Description of the task
In the data below, find every line with the word "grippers" and copy it.

Information provided
[Start of Attachment]

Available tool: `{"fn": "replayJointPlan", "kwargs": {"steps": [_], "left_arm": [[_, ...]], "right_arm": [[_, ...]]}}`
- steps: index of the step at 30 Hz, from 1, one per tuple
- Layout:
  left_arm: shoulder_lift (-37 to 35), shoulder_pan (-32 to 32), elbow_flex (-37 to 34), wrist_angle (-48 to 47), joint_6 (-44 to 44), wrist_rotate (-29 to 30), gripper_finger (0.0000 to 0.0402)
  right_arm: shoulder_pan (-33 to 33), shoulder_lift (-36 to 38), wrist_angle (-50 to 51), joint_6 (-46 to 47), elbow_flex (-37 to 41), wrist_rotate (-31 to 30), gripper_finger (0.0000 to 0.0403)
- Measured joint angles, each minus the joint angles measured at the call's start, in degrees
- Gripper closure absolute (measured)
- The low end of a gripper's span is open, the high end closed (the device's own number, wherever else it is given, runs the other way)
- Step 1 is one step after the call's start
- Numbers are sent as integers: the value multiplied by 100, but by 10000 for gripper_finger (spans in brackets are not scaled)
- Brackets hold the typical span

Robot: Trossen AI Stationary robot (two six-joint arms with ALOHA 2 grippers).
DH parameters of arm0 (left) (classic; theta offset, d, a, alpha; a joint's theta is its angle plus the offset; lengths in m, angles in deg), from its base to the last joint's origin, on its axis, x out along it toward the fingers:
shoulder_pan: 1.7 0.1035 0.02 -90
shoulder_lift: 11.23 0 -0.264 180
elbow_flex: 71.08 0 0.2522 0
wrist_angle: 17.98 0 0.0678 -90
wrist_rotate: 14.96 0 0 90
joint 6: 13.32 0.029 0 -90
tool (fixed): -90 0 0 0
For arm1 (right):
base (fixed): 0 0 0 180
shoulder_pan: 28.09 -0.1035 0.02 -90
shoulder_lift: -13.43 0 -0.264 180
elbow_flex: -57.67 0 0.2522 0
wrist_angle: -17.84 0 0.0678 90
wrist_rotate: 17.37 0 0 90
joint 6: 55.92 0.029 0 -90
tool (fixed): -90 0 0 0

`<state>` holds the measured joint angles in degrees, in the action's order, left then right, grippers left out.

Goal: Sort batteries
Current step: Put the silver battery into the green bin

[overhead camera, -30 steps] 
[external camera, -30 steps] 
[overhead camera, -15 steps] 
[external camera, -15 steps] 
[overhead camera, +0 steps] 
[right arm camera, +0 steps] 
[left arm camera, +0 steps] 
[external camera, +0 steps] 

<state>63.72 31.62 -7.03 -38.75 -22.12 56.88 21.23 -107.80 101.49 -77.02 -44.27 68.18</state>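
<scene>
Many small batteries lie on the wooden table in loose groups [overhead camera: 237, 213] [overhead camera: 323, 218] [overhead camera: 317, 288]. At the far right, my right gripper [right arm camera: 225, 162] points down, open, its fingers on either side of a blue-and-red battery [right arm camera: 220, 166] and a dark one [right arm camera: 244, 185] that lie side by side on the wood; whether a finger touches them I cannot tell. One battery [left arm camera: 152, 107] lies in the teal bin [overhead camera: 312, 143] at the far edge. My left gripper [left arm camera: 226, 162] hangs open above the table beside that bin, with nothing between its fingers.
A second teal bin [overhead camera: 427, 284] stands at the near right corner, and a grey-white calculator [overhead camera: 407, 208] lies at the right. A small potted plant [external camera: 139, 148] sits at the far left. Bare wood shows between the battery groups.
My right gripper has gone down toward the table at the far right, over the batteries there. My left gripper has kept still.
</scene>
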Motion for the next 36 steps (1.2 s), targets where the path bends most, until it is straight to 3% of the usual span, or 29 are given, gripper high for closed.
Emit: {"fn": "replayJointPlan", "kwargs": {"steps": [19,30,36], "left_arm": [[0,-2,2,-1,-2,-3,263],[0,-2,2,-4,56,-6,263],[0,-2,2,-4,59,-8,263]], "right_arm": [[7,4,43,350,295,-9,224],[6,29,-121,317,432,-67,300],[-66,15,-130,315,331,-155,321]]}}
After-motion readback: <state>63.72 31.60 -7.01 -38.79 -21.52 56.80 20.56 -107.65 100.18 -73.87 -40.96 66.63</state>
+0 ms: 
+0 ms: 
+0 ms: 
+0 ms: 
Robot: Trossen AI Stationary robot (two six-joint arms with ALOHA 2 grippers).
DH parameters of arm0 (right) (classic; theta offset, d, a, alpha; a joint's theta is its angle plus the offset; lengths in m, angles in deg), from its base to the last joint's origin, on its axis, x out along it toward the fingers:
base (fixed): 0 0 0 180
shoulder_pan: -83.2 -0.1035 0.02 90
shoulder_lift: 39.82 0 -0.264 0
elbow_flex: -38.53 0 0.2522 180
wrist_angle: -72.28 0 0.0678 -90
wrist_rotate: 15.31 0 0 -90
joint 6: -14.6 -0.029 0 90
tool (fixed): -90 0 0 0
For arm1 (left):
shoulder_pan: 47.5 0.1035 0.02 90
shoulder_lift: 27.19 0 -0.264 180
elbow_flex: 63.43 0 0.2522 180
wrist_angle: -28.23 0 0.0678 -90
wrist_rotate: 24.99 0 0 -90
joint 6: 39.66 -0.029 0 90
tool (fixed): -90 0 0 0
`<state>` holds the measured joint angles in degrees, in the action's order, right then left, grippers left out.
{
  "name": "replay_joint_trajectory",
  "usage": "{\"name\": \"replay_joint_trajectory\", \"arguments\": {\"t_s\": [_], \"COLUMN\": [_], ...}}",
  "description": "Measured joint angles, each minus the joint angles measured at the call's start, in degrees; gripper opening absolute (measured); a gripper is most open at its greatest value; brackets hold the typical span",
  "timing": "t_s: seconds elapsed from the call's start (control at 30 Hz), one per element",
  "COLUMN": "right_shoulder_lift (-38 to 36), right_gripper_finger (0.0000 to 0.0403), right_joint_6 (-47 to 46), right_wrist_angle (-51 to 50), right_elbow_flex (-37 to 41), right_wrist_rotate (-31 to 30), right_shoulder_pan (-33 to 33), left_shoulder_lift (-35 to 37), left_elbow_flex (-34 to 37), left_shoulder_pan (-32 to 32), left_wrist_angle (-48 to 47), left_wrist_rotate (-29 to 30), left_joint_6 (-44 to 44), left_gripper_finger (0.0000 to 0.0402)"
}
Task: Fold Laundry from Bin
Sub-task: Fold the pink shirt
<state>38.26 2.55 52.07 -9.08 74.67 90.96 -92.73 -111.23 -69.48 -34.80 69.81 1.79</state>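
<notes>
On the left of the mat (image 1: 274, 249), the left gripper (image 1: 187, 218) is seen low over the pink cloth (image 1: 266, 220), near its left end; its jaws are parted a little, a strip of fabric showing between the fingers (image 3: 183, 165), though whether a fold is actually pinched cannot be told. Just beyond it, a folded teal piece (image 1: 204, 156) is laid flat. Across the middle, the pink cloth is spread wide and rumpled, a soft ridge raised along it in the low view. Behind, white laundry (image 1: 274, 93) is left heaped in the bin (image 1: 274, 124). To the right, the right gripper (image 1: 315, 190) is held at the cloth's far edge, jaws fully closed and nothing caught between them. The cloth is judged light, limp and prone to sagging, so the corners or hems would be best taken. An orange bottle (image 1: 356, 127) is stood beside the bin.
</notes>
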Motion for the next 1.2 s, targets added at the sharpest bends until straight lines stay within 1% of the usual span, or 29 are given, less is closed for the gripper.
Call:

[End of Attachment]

Answer to the problem
Robot: Trossen AI Stationary robot (two six-joint arms with ALOHA 2 grippers).
`<state>` holds the measured joint angles in degrees, in the action's order, left then right, grippers left out.
Robot: Trossen AI Stationary robot (two six-joint arms with ALOHA 2 grippers).
`<state>` holds the measured joint angles in degrees, in the action's order, right then left, grippers left out.

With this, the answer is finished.